Prominent decline in language ability, in the form of speech production, word finding, object naming, grammar, or word comprehension.

Relative sparing of learning and memory and percptual-motor function

Frontotemporal dementia can mimic other psychiatric disorders clinically. It can be challenging to distinguish from bipolar disorder because patients can appear to be hypomanic or manic. Dr. Van De Walle Jones includes a published case report illustrating the difficulty. She also included a fascinating account of composer Maurice Ravel’s song “Bolero” and how it might have illustrated his early own early symptoms of the disease. A 2008 New York Times article by Sandra Blakeslee tells the same story.

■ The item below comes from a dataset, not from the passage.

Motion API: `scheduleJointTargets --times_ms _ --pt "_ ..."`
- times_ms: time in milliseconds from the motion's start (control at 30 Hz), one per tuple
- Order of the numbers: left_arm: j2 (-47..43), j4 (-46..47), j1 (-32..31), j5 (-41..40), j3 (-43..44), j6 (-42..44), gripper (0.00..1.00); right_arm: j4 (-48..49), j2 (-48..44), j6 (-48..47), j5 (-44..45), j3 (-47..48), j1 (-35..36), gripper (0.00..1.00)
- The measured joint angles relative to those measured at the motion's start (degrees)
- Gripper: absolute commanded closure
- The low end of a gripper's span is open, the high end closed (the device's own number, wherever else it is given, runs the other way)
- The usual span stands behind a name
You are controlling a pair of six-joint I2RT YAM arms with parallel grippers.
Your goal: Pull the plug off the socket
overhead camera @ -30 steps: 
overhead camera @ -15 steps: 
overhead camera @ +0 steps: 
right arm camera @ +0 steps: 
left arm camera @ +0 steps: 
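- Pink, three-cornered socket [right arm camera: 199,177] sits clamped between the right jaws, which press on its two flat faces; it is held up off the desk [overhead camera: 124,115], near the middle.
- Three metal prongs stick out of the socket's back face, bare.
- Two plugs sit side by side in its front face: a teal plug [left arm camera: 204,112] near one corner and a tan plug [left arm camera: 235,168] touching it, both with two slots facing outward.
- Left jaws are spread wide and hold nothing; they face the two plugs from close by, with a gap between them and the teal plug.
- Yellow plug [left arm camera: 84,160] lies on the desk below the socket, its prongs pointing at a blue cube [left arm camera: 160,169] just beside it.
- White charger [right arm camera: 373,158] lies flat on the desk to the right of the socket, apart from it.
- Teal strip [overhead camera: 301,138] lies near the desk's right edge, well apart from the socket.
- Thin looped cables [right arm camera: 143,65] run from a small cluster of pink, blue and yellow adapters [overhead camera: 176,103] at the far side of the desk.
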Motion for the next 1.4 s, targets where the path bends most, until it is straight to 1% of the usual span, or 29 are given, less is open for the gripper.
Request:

I was not familiar with the Frontal Behavioral Inventory (FBI) although apparently it has been around for a while:

Kertesz, A., et al. (1997). “Frontal behavioral inventory: diagnostic criteria for frontal lobe dementia.” Can J Neurol Sci 24(1): 29-36.
OBJECTIVE: To utilize the diagnostic criteria of frontal lobe dementia (FLD). METHODS: We studied 12 patients with FLD diagnosed clinically, with radiological confirmation in 10 and autopsy confirmation in 2; sixteen patients with Alzheimer’s disease matched for stage and severity to FLD and 11 patients with depressive dementia were used as control groups. A 24-item Frontal Behavioral Inventory (FBI) using the most relevant behavioral manifestations of FLD was administered in these populations. RESULTS: FLD patient scores on the FBI were much higher compared with control groups (AD and DD). Item analysis showed loss of insight, indifference, distractibility, personal neglect and apathy as the most frequent negative symptoms. Perseveration, disinhibition, inappropriateness, impulsivity, and irresponsibility were the most significant positive symptoms. An operational definition of FLD included a minimum FBI score of 27. Only one false positive was shown in the depressive group and none among the AD group, indicating little overlap between patient groups, and a high discriminating value of the FBI. CONCLUSIONS: The FBI appears to be a useful diagnostic instrument and a method to operate the behavioral criteria of FLD. Further prospective studies are warranted to establish validity.